SUPPLEMENTAL INDENTURE dated as of December 17, 2012 among SPECTRUM BRANDS, INC., The Guarantors Party Hereto and U.S. BANK NATIONALASSOCIATION, as Trustee 6.375% SeniorNotes Due 2020 and 6.625%Senior Notes due 2022
Exhibit 4.4
Execution Copy
SUPPLEMENTAL INDENTURE
dated as of December 17, 2012
among
SPECTRUM BRANDS, INC.,
The Guarantors Party Hereto
and
U.S. BANK NATIONAL ASSOCIATION,
as Trustee
6.375% Senior Notes Due 2020
and
6.625% Senior Notes due 2022
THIS SUPPLEMENTAL.INDENTURE (this Supplemental Indenture), is entered into as of December 17, 2012, among Spectrum Brands, Inc., a Delaware corporation (the Company), the entities listed in Schedule I (each an Guarantors), and U.S. Bank National Association, as trustee (the Trustee).
RECITALS
WHEREAS, Spectrum Brands Escrow Corp., a Delaware corporation (the Escrow Issuer) and the Trustee entered into an Indenture, dated as of November 16, 2012 (the Indenture), providing for the issuance of the Escrow Issuers $520,000,000 aggregate principal amount of 6.375% Senior Notes due 2020 (the 2020 Notes) and $570,000,000 aggregate principal amount of the 6.625% Senior Notes due 2022 (the 2022 Notes and, together with the 2020 Notes, the Notes);
WHEREAS, Section 13.01 of the Indenture provides that the Company may execute and deliver to the Trustee a supplemental indenture pursuant to which the Company shall unconditionally assume all the Escrow Issuers Obligations under the Notes and the Indenture on the terms and conditions set forth herein;
WHEREAS, as a condition to the Trustee entering into the Indenture and the purchase of the Notes by the Holders, the Company agreed pursuant to the Indenture to cause any existing or newly acquired or created Domestic Subsidiaries to provide irrevocably and unconditionally guarantees, jointly and severally, on an unsubordinated basis, the full and punctual payment (whether at Stated Maturity, upon redemption, purchase pursuant to an Offer to Purchase or acceleration, or otherwise) of the principal of, premium, if any, and interest on, and all other amounts payable under, each Note of each series, and the full and punctual payment of all other amounts payable by the Company under the Indenture; and
WHEREAS pursuant to Section 9.01 of the Indenture, the Trustee and the Company is authorized to execute and deliver this Supplemental Indenture.
AGREEMENT
NOW, THEREFORE, in consideration of the premises and mutual covenants herein contained and intending to be legally bound, the parties to this Supplemental Indenture hereby agree as follows:
Section 1. Capitalized terms used herein and not otherwise defined herein are used as defined in the Indenture.

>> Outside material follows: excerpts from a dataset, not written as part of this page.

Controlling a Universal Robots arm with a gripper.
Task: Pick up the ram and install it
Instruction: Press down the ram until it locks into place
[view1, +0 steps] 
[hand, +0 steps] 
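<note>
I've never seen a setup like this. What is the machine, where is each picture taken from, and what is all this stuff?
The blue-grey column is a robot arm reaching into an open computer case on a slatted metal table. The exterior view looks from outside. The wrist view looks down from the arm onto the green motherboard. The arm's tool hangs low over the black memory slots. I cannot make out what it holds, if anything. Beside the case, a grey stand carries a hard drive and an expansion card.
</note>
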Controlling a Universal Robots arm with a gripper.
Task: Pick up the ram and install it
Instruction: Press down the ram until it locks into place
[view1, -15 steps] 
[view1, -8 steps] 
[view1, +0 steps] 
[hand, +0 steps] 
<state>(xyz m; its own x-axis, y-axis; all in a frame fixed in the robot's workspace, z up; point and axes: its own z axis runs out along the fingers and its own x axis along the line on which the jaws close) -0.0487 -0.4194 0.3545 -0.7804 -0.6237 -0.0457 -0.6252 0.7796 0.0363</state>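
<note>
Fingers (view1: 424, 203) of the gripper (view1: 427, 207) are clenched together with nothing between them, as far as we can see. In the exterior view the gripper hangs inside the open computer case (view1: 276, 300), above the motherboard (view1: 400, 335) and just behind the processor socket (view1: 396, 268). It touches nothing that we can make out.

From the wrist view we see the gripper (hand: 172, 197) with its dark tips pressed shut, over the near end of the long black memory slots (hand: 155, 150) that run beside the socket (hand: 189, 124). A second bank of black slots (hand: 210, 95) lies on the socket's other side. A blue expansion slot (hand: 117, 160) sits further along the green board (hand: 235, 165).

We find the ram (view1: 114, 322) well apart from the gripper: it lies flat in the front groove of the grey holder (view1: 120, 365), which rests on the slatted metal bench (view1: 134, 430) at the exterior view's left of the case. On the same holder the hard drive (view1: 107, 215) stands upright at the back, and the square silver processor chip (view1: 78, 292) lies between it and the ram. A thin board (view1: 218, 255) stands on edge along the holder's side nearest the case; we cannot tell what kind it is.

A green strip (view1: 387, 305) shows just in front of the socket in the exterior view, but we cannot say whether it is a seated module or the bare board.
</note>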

Section 2. The Company hereby agrees to unconditionally assume the Escrow Issuers Obligations under the Notes and the Indenture on the terms and subject to the conditions set forth in Article 13 of the Indenture and to be bound by all other applicable provisions of the Indenture and the Notes and to perform all of the obligations and agreements of the Company under the Indenture.
Section 3. Each Guarantor, by its execution of this Supplemental Indenture, agrees to be a Guarantor under the Indenture and to be bound by the terms of the Indenture applicable to Guarantors, including, but not limited to, Article 10 thereof.
Section 4. This Supplemental Indenture shall be governed by and construed in accordance with the laws of the State of New York.
Section 5. This Supplemental Indenture may be signed in various counterparts which together will constitute one and the same instrument.
Section 6. This Supplemental Indenture is an amendment supplemental to the Indenture and the Indenture and this Supplemental Indenture will henceforth be read together.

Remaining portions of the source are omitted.